Dediğim gibi 'bekleniyor'. Yani bu bir tahmin. Kesin olarak gerçekleşip gerçekleşmeyeceği belli değil. Ve gerçekleşeceği yönündeki umutlarım da her geçen gün özellikle de Anayasa Mahkemesi kararlarının bile 'temyiz' edilmeye kalkıldığı bir ülkede yaşıyorsanız köreliyor.
Türkiye uzun yıllardır yüksek enflasyonla yaşayan bir ülke. Millet olarak da yüksek enflasyonla yaşamaya alışmış (aslında doğru kelime 'alıştırılmış' olmalı) bir ülkede yaşıyoruz.
O yüzden yalnızca faiz artırarak veya büyümeden fedakarlık ederek, OVP'deki hedeflere ulaşılabileceğinin safdillik olduğunu bilen bir gazeteciyim. O yüzden, sayın oda başkanının asgari ücretin OVP'de hedeflenen enflasyon kadar olması yönündeki açıklamalarını da hayretle okudum.
Kendisini bilmem ama ben gelir gider bütçeme baktığımda çok ciddi anlamda hiperenflasyonu hisseden ve ENAG verileri gerçek enflasyon verisi ise daha da yüksek enflasyon rakamlarına hiç de uzak olmadığımızı görebilecek kadar ekonomi bilgisi olan birisiyim.
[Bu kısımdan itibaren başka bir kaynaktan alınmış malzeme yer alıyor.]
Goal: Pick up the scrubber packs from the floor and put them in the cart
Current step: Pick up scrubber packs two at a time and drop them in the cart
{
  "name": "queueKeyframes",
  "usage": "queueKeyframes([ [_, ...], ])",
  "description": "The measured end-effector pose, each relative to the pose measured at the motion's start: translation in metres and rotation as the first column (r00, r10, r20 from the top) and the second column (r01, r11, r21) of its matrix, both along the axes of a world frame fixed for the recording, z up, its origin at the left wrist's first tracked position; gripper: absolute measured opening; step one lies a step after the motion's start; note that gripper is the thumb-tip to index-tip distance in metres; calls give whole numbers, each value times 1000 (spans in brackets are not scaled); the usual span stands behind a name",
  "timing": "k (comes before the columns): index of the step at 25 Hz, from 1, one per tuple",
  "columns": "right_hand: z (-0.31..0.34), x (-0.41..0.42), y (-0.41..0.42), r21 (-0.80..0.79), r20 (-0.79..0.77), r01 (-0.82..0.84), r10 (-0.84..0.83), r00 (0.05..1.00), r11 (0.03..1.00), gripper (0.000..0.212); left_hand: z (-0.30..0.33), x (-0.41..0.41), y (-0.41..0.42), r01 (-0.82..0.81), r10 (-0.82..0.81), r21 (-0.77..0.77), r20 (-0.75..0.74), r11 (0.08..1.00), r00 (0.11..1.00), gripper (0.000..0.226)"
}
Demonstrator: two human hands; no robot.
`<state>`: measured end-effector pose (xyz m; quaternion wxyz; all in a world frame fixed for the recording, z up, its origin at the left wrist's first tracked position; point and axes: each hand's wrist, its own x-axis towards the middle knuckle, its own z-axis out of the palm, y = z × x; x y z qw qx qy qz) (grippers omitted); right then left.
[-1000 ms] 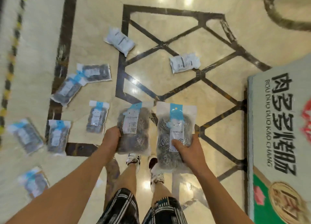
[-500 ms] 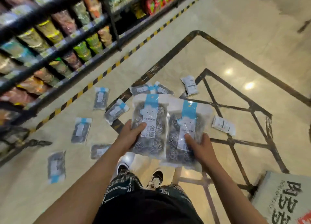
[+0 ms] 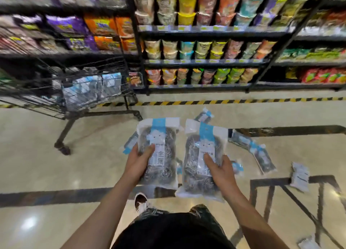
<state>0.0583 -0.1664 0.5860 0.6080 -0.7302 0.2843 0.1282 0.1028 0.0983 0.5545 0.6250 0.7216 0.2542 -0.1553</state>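
Observation:
My left hand [image 3: 137, 160] grips a clear scrubber pack [image 3: 162, 166] with a blue and white label, held flat at waist height. Beside it, my right hand [image 3: 220, 169] grips a second scrubber pack [image 3: 194, 166] of the same kind. The black wire cart [image 3: 61, 91] stands to the upper left on the floor and holds several similar packs [image 3: 89, 87]. More scrubber packs lie on the floor: one [image 3: 261, 155] to the right of my hands, one [image 3: 204, 115] beyond them, a white-backed one [image 3: 299, 175] further right.
Black store shelves [image 3: 202, 61] full of cup noodles and snack bags run along the back. A yellow and black hazard stripe [image 3: 224, 101] marks the floor in front of them. The cart's wheel [image 3: 63, 149] rests on the shiny beige floor to my left.
My view has swung left from the floor up to the shelves and the cart, which was out of view before. Both hands still hold their packs.

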Motion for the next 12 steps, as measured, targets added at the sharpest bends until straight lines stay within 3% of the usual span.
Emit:
queueKeyframes([
  [3,-5,48,86,16,52,-95,94,994,995,59,-5,11,96,-168,167,-34,-39,985,985,56],
  [5,-5,72,130,-5,87,-153,153,984,988,97,-2,19,143,-231,230,-35,-33,972,973,48],
  [6,-6,87,153,0,73,-173,172,982,985,104,-4,24,167,-263,262,-38,-32,964,965,43],
  [9,-3,127,206,3,53,-215,214,975,977,85,2,42,225,-351,350,-39,-30,936,936,35],
  [12,-4,166,243,-21,29,-288,288,957,958,88,4,67,261,-416,416,-54,-17,908,909,32],
])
Ve böyle bir gidişatta OVP'deki hedeflerin tutturulamayacağını çok net görebiliyorum.
Emeklilerin 7 bin 500 TL ile geçinmek zorunda bırakıldığı, asgari ücretin yapılan tüm artışlara rağmen yüksek enflasyon yüzünden kuşa döndüğü, emekçilerin ve çalışan kesimlerinin milli gelirden aldıkları payın 2017'den bu yana adeta dibe sürüklendiği, alım gücünün korkunç derecede düştüğü, TL'nin dolar karşısında sürekli değer kaybettiği (Dolar son iki günde bütün paralara karşı değer kaybederken TL'ye karşı değer kazanıyor. Daha doğrusu TL, dolardan daha fazla değer kaybediyor) bir ortamda 'OVP'deki kadar artış' istemek 'asgari ücretli yaşamasın' demek gibi bir şey bana göre.
Ünlü heykeltraş Rodin'e sormuşlar; 'Heykeli nasıl yaparsınız?' diye. Demiş ki; "Eğer bir horoz heykeli yapacaksam, önce taşa bakarım. Sonra da elime keskiyi alıp, horoza benzemeyen yerleri çıkartırım."
Muradınız eğer herkesin 'daha da fakirleştirilmesi' ise asgari ücretlinin elinde avucunda ne varsa alın gitsin. Asgari ücretliyi açlığa, yoksulluğa mahkum ettiğinizde horoz heykelinden geriye ne kalır, onu da siz düşünün artık!